Grundsätzlich verkehren die Busse im Bezirk Hermagor im Stundentakt – auf den Hauptlinien (z.B.: Hermagor-Kötschach) täglich, an den Wochenenden kommt es teilweise zu einer Reduzierung des Angebotes. Allerdings haben rund 23 Prozent der Einwohner:innen des Bezirkes Hermagor gar keinen oder nur einen eingeschränkten Zugang zu den öffentlichen Verkehrsmitteln und sind damit wiederum aufs Auto angewiesen. Hier gilt es anzusetzen und die Zahl jener, die vom privaten Pkw abhängig sind, zu reduzieren.

Notwendige Verbesserungen schaffen

Positiv ist, dass im Bezirk im Rahmen des integrierten, regionalen Entwicklungsprozesses
der Region Hermagor unter anderem auch das Mobilitätsangebot unter reger Bürgerbeteiligung weiterentwickelt werden soll. Die Hauptanliegen sind die Wiederbelebung der Gailtalbahn auf dem Streckenabschnitt von Hermagor nach Kötschach-Mauthen, sowohl für den Personenverkehr als auch für den Güterverkehr (vor allem für Schadholz).

Reaktivierung der Gailtalbahn

Mit der Reaktivierung der schon vorhandenen Strecke und einer damit verbundenen abgestimmten Taktung mit den Buslinien, soll das Pendeln aus den Regionen in den Zentralraum erleichtert werden. Weiters würde eine Umsetzung von Schnell-Pendlerbussen vom oberen Gailtal bis in den Zentralraum eine zusätzliche kurzfristige Erleichterung bringen. Damit einhergehend sollen auch (rückgebaute aber sinnvolle) Busbuchten wiederhergestellt und die Haltestellen mit Wartehäuschen aufgewertet werden.

Stunden-Taktverkehr fürs Lesachtal

Das Angebot des Stunden-Taktverkehrs von vielen Buslinien im Gailtal soll auf das Lesachtal ausgeweitet werden. Davon sollen vor allem Schüler:innen profitieren, die derzeit lange Wartezeiten in Kauf nehmen müssen. Generell braucht es eine Abstimmung des Fahrplanes auch mit den Schulzeiten, um die Inanspruchnahme des öffentlichen Verkehrsangebotes möglich zu machen und viele einzelne Fahrten von Eltern vermeiden zu können.

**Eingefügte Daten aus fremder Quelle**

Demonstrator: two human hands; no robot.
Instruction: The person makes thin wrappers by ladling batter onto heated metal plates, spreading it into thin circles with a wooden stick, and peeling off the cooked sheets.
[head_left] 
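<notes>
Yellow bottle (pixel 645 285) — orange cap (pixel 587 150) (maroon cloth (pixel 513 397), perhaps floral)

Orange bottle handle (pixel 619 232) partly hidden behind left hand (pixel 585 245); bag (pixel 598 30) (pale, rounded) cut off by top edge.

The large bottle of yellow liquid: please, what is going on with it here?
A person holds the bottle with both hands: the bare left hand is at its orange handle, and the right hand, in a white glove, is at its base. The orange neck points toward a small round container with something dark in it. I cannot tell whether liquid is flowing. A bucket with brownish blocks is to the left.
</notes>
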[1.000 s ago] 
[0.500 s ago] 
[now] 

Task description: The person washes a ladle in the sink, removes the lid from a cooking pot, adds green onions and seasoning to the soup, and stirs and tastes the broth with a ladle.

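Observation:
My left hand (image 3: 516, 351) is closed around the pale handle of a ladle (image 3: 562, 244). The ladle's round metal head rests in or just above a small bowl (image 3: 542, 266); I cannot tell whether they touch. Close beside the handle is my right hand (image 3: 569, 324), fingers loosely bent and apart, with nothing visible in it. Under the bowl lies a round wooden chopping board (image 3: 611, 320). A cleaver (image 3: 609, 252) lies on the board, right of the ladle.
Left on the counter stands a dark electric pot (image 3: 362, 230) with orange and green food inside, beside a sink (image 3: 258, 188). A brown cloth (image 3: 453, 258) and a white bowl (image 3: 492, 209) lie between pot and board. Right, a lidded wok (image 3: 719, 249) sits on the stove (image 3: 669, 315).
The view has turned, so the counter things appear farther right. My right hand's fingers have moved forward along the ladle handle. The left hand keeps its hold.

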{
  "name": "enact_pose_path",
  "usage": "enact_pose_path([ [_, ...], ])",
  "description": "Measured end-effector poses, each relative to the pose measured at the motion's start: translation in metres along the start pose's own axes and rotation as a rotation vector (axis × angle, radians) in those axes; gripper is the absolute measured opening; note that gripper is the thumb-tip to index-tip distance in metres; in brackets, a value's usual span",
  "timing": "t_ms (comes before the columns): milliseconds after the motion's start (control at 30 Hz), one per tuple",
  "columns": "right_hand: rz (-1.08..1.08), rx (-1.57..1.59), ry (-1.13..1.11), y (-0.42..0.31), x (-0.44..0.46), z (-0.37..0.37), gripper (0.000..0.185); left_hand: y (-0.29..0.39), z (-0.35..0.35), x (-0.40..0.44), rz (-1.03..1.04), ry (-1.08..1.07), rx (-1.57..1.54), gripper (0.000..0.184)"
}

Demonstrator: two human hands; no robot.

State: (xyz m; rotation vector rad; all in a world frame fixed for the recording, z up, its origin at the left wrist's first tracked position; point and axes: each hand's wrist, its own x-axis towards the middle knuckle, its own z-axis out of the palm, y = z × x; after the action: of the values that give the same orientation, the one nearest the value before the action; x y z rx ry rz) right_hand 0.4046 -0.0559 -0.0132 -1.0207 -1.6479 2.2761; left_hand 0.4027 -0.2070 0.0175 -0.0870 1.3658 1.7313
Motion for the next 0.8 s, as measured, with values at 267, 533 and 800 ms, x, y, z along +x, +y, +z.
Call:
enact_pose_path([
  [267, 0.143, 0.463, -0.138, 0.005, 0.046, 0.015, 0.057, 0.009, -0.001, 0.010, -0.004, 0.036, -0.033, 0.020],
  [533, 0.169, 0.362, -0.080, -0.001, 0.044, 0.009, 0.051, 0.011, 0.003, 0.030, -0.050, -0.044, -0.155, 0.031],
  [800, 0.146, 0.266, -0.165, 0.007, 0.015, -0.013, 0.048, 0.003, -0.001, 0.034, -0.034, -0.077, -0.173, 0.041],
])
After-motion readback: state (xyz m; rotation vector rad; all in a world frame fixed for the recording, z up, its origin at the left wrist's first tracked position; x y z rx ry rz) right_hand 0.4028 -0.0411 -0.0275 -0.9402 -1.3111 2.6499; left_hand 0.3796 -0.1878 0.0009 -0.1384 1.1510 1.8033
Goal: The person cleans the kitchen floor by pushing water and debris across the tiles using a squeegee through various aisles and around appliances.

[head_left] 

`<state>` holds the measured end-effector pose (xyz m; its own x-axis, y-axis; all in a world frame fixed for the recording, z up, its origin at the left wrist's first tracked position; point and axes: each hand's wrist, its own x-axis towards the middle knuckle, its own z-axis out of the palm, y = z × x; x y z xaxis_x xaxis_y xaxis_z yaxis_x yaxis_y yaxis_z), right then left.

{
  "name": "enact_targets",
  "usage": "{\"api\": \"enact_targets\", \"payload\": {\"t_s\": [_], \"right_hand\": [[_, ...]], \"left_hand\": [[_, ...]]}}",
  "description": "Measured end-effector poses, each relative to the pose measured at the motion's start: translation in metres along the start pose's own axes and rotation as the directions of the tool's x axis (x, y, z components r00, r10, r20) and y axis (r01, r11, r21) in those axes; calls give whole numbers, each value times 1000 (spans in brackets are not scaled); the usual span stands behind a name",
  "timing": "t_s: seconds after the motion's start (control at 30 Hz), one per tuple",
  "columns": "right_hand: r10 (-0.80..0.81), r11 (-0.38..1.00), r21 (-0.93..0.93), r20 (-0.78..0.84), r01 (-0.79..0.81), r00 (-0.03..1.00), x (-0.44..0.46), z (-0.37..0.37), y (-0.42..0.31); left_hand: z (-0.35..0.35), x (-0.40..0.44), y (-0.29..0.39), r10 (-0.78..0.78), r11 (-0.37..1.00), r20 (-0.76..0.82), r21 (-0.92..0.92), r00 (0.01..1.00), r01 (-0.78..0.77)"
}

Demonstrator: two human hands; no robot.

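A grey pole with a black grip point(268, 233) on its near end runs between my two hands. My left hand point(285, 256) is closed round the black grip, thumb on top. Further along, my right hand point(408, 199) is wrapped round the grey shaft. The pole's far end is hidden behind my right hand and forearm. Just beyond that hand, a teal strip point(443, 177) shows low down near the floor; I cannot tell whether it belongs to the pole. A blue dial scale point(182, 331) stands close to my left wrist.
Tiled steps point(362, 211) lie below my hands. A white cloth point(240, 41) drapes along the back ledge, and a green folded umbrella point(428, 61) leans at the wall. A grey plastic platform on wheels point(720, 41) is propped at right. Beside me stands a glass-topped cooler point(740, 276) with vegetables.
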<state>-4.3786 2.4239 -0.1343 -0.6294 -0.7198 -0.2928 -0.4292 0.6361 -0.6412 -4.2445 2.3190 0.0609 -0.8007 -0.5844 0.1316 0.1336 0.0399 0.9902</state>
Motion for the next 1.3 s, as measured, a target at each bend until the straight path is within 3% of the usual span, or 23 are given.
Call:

Verbesserungspotenzial Rad- und Fußwegenetzes

Neben dem motorisierten öffentlichen Verkehr gibt es im Bezirk Hermagor auch Verbesserungspotenzial im Bereich des Rad- und Fußwegenetzes. Nicht nur zum Erreichen von Haltestellen und der öffentlichen Infrastruktur braucht es sichere Wege, sondern auch für Freizeitfahrten oder zum Zurücklegen kurzer Alltagswege. Derzeit kommen pro Person in der Region Hermagor 35 Meter Straße, jedoch nur fünf Meter Radweg. Letztere sind derzeit vor allem auf den Tourismus und weniger auf die alltäglichen Wege der Bevölkerung ausgelegt. Was es zu dem braucht, ist die finanzielle Unterstützung der öffentlichen Hand vor allem für Gemeinden und Vereine beim Ausbau des Mikro-ÖVs. Generell werden mehr Mittel und Ressourcen benötigt, um die Attraktivierung des öffentlichen Personennahverkehrs (ÖPNV), eine Verbesserung der Anbindung an den Zentralraum und eine Aufwertung des Radwegenetzes umzusetzen.